Car une chose est claire : qu’il s’agisse des retraites, de l’immigration ou de la politique sociale, la CDU a besoin que le ministère du Travail change de cap sur les grandes questions. Au sein du parti, Carsten Linnemann, entre autres, est envisagé pour le poste de successeur d’Hubertus Heil (SPD). Linnemann, 47 ans, est considéré comme un opposant farouche à l’argent des citoyens et un fidèle partisan de Merz. Il ne mettrait guère en œuvre les revendications de l’aile sociale.
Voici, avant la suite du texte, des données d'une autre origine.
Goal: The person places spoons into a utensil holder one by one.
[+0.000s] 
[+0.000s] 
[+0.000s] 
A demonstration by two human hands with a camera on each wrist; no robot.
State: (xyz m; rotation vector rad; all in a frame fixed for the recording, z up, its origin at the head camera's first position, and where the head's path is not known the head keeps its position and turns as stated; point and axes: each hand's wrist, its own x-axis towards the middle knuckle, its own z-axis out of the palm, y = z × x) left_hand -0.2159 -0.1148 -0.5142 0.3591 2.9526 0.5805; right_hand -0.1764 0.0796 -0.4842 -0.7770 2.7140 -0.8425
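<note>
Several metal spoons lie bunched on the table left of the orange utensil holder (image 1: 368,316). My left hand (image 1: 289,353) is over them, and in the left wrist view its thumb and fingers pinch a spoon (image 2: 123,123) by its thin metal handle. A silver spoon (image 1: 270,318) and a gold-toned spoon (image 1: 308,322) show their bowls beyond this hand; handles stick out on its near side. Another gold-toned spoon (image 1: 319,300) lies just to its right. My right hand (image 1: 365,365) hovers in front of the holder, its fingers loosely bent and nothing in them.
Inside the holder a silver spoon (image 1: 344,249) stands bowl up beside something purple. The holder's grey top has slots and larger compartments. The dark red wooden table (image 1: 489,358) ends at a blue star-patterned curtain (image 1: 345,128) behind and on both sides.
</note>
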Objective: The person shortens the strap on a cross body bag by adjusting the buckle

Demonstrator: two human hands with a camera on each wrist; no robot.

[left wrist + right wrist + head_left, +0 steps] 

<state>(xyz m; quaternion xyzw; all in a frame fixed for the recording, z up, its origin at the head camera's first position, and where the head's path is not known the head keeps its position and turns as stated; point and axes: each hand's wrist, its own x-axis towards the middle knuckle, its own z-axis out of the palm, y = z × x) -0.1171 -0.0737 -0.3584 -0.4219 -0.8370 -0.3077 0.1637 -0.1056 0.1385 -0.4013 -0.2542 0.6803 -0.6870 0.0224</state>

Merz n’évoque qu’une seule fois brièvement le sujet passionnant de l’argent des citoyens. «C’est presque devenu un revenu de base inconditionnel», estime le chef du parti. “Nous ne voulons pas de ça.” Radtke regarde le plafond avec un air un peu angoissé, mais ne dit rien. Il ne cherche pas non plus la confrontation ce soir. Un peu plus tard, l’équipe a uni ses forces : « Sans une Europe forte, nous ne réussirons pas », déclare Merz. « Ni dans l’industrie ni dans la défense. » L’eurodéputé Radtke s’en réjouit bien sûr, mais la question de l’argent des citoyens a déjà été oubliée.

Cependant, les deux hommes de la CDU ne se sont pas adressés seuls à l’éléphant dans la pièce tout au long de la soirée. Depuis des semaines, ce n’est pas le SPD qui arrive en deuxième position dans les sondages électoraux, mais l’AfD. Et les élections européennes de juin 2024 ont montré que l’AfD a été le plus souvent voté parmi les travailleurs, devant la CDU et le SPD.

Dennis Radtke a prévenu très tôt que la crise du secteur poussait de nombreux électeurs vers les populistes de droite. Ce n’est pas l’Union qui profite des craintes liées à l’emploi, mais plutôt ses marges. “De nombreux collaborateurs se présentent à l’AfD”, a déclaré Radtke dans une récente interview accordée à WELT. “Et si les gens ont l’impression que le centre politique ne se soucie plus de garantir la pérennité de leur emploi, alors cette évolution se poursuivra sans contrôle.”

Ce n’est que peu avant la fin, en réponse à une question du public, que Merz parle de l’AfD. «Lorsque Mme Weidel a pris la parole lors de la conférence du parti AfD, un frisson m’a parcouru le dos», dit-il. « Je ne pourrai pas m’occuper de ces gens… » – la suite se perd dans les applaudissements.

C’est de loin l’applaudissement le plus fort que Friedrich Merz ait reçu ce soir à Bochum.

Jan Klauth est rédacteur économique à Berlin. Il rend compte des questions liées au marché du travail, aux prestations sociales, à la migration et à la politique sociale ainsi qu’aux questions de carrière. En 2023 et 2024, il a travaillé quelques mois aux États-Unis.